5D + 50mm f1.8 will be enough for you to make it your primary body unless you do a lot of sports or fast moving events. For most other types of photography, the IQ and AF are sufficient and much better than APS-C. My only gripe with it is Live view as it's important for me for landscape. I've tried it and almost bought one but decided against it due to live view but I agree, just buy it and sell it later if you don't want it for a profit. Just make sure that it's really still working and the shutter is still alive.


----------



## flylife (Oct 23, 2013)

I've had a 5Dc for 9 years, and a 7D since the first release, and I can safely say that the images form the 5Dc exceed those of the 7D, for the work I do (Fly fishing photography = landscape, small product, macro) at 100 ISO. At higher ISOs, they're on par IMO.

The 7D's features will win if I'm shooting action sports. 

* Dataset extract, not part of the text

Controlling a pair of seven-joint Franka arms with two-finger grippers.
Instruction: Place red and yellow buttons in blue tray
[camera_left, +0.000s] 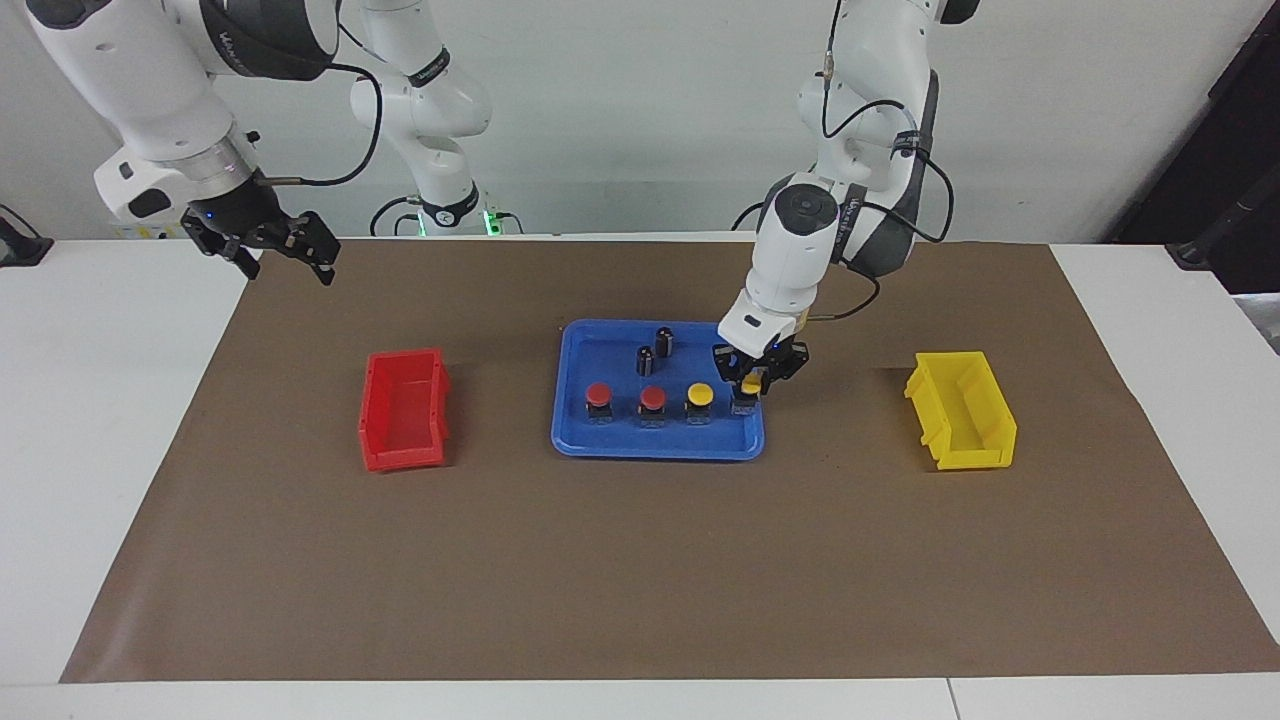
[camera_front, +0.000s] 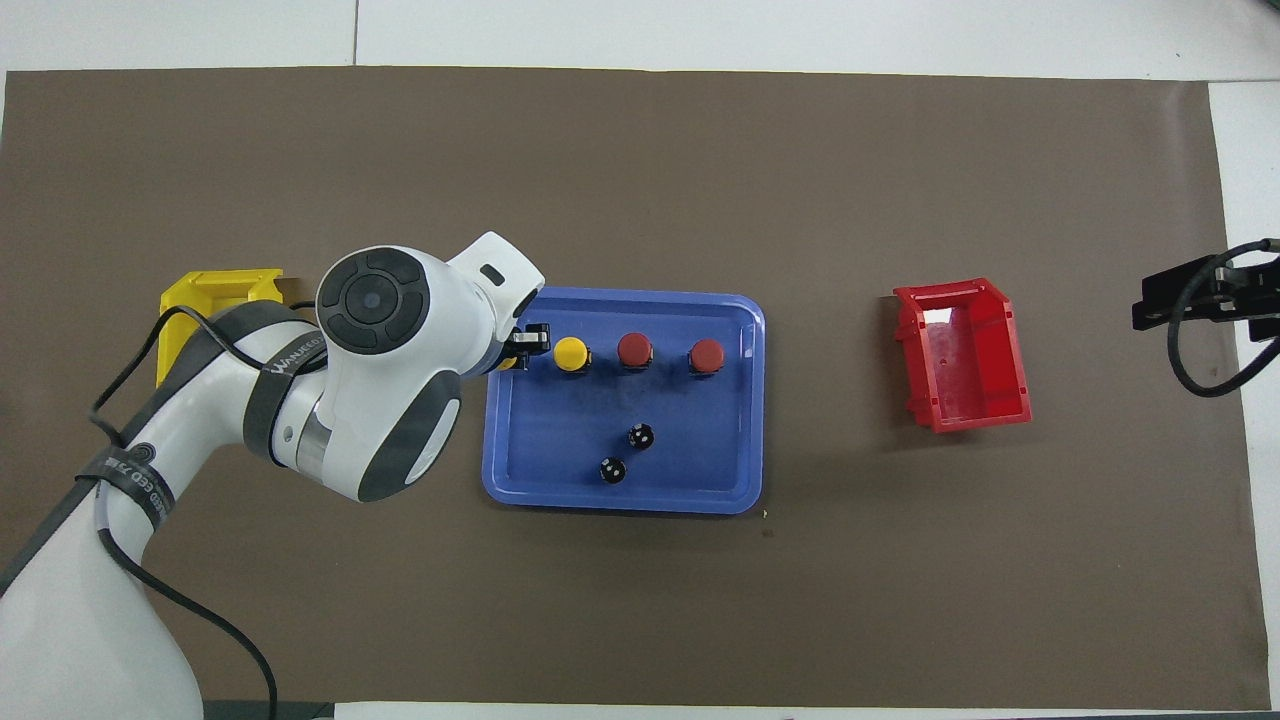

The 5Dc is still producing double-page spreads and cover shots for our magazine, no problem. You just have to shoot RAW to get the most out of it.


----------



## CarlTN (Oct 25, 2013)

hanifshootsphotos said:


> CarlTN said:
> 
> 
> > 12MP is very limiting. If I had to buy a 12MP body I would rather try a D700, but maybe that's just me.
> ...



Glad I could be of help. I just hate the Nikon ergonomics. The grip is too deep, you need long skinny fingers. The shutter release is wayyyy out front. Nikon just feels alien to me, but I still would like to us a D700 a bit. Not willing to pay $1200+ for a used and worn out one, though. I guess my 6D does everything the D700 ever did (and more) regarding image quality, but the D700 had a bit better AF...and a lot of points. Its viewfinder was probably larger too, I'd have to look it up. The rear lcd screen would suck by comparison to any modern screen, though. Of course that's true of the "5Dc" as well.


----------



## TrabimanUK (Oct 25, 2013)

Will you Americans please stop pointing out how cheap camera gear is in your country? 

I recently purchased a 5D for £300 and that's a bargain in the UK, usually £400-500. $250 for a 5D? that's almost a gallon of fuel over here! 

Yes, not the best camera in the world, but a VERY affordable first foray into the FF world and is a great camera for what it is good at, ie. landscapes and slow moving targets.

I'm enjoying the extra width that FF brings 

Enjoy!


----------



## Hesbehindyou (Oct 25, 2013)

hanifshootsphotos said:


> Any fellow croppers get a cheap 5D (CLASSIC) as a second body? Is it worthwhile to just get a taste of full frame goodness?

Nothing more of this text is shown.